▸ **EXERCISE GOAL**
Report the number of lines in these entries that contain "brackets". Write only the number.

▸ **DATA FOR THIS TASK**
<<<<

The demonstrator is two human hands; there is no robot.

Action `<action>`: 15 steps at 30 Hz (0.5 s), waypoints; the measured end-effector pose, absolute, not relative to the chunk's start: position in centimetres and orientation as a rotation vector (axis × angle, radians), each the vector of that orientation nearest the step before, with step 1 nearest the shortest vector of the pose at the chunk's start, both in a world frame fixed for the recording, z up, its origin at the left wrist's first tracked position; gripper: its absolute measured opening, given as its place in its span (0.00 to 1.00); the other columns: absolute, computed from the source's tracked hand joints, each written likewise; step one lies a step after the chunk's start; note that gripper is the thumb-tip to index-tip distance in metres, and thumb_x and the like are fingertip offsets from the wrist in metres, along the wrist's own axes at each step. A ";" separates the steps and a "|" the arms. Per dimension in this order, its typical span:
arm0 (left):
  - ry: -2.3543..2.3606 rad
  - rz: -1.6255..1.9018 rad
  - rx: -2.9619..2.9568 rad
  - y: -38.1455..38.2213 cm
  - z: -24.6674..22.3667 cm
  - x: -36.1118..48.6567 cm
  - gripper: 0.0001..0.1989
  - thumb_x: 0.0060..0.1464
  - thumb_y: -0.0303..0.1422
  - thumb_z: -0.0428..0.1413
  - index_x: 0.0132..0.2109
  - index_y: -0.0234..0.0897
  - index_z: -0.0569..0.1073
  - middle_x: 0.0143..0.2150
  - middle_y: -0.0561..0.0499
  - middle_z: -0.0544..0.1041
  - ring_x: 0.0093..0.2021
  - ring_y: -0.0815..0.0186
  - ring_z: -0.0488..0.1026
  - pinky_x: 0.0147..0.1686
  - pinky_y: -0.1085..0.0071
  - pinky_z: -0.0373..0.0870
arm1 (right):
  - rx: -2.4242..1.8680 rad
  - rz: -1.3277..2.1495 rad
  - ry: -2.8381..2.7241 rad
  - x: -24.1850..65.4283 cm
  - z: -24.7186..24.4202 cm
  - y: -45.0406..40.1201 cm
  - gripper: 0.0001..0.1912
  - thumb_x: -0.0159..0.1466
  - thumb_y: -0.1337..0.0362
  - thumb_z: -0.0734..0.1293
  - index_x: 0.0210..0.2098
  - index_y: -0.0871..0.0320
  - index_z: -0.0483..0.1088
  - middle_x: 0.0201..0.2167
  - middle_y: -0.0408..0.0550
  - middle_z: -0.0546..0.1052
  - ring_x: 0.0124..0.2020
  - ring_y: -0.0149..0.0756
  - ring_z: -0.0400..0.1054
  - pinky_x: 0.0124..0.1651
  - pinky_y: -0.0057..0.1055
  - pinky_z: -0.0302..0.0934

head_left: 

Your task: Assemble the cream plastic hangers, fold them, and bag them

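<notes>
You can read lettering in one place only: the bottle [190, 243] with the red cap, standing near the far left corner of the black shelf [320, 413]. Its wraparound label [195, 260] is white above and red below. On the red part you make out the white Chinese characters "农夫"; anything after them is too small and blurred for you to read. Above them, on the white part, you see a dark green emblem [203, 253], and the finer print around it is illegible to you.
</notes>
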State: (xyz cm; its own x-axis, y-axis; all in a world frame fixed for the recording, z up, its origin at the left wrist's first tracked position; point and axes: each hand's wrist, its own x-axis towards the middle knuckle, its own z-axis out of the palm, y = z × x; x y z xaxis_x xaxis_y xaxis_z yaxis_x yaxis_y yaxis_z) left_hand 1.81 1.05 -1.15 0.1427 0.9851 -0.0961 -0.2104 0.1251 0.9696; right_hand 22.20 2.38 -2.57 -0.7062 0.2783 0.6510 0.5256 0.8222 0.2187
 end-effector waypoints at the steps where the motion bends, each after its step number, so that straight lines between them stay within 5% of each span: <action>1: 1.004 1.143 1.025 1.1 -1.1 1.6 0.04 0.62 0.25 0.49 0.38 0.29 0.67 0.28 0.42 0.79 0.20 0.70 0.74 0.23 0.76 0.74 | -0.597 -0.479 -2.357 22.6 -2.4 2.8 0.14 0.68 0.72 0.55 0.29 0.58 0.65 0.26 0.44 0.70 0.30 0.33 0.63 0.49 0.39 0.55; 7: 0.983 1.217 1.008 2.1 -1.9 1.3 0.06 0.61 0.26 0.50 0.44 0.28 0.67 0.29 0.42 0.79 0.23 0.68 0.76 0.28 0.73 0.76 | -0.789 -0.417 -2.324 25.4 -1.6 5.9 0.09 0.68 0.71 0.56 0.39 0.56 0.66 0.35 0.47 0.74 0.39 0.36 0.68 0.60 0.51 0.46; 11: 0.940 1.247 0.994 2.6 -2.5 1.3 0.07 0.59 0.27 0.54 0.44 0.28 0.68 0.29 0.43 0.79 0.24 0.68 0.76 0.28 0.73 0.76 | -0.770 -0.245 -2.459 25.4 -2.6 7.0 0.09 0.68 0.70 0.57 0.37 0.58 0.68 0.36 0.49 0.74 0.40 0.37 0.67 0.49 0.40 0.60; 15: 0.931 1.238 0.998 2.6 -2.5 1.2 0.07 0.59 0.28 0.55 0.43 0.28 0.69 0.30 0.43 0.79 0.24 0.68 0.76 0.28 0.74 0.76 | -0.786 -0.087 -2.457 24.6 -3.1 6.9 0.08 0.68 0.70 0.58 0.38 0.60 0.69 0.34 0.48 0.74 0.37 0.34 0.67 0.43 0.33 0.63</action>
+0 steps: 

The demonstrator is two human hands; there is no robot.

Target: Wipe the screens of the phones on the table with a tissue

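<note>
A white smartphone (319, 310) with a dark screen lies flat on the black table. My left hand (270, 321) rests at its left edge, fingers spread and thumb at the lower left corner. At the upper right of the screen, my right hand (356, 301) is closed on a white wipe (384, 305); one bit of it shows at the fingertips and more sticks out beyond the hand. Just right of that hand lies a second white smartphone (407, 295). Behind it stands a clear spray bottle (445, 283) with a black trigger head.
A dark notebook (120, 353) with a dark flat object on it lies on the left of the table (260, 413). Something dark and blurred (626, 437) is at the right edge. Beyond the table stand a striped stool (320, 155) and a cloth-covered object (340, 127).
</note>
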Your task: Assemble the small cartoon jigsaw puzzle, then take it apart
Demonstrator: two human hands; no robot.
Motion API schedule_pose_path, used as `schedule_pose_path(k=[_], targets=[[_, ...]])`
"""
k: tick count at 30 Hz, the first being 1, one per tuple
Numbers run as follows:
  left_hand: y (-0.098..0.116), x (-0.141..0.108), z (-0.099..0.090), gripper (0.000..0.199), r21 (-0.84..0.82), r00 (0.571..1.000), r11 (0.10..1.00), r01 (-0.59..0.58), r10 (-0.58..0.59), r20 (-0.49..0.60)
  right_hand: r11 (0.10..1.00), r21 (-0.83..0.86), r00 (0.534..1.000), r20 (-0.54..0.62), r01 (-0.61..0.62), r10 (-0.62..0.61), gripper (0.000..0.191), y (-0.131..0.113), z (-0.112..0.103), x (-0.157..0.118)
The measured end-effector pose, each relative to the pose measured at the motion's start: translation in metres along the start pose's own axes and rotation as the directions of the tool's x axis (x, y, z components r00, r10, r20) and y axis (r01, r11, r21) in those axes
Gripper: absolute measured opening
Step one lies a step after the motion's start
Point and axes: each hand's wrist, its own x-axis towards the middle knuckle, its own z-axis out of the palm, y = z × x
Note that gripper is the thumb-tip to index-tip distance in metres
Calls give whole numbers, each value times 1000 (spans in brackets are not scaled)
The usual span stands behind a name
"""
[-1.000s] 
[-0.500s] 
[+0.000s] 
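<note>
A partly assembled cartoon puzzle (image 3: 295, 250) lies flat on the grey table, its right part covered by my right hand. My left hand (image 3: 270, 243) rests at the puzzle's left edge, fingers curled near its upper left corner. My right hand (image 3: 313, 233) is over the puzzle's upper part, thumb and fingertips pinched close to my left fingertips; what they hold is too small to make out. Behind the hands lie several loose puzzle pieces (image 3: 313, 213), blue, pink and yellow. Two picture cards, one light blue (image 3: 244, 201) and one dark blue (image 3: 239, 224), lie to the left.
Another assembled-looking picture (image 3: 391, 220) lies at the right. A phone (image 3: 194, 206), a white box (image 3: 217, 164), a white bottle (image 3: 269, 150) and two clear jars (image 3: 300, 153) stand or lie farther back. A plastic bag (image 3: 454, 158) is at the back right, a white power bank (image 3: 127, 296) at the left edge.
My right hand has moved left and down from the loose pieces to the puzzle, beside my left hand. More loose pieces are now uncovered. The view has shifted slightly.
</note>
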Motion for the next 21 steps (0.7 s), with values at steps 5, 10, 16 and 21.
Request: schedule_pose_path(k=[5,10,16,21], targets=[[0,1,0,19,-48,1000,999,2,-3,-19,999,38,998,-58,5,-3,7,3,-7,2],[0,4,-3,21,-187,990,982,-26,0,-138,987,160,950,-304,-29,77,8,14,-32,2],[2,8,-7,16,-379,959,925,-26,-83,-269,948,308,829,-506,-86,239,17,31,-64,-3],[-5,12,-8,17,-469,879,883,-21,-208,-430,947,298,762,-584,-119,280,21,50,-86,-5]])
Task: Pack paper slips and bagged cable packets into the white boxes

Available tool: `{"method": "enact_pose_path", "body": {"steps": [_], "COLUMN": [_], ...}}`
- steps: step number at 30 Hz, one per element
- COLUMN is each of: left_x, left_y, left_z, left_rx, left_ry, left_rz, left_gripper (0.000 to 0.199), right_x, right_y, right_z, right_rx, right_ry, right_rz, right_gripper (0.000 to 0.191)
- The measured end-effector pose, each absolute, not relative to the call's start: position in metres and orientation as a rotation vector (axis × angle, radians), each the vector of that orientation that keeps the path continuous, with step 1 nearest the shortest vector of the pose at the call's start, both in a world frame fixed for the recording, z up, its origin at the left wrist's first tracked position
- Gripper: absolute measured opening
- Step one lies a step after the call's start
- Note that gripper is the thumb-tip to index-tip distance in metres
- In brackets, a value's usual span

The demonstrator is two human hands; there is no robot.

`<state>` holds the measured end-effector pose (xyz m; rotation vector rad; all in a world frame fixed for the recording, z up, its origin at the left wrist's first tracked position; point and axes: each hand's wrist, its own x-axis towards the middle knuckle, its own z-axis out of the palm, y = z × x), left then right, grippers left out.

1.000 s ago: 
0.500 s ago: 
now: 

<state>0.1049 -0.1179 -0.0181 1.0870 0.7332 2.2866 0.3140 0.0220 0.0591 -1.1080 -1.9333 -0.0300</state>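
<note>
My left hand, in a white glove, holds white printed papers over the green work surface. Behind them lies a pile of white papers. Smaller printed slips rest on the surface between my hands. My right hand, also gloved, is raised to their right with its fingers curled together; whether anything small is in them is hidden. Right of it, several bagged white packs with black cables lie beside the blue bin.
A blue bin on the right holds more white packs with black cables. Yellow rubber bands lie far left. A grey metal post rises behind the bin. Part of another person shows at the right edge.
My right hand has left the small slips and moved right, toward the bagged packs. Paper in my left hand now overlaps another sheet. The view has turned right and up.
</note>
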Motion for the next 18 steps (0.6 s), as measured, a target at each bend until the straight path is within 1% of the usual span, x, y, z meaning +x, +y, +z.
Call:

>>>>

▸ **EXPECTED OUTPUT**
2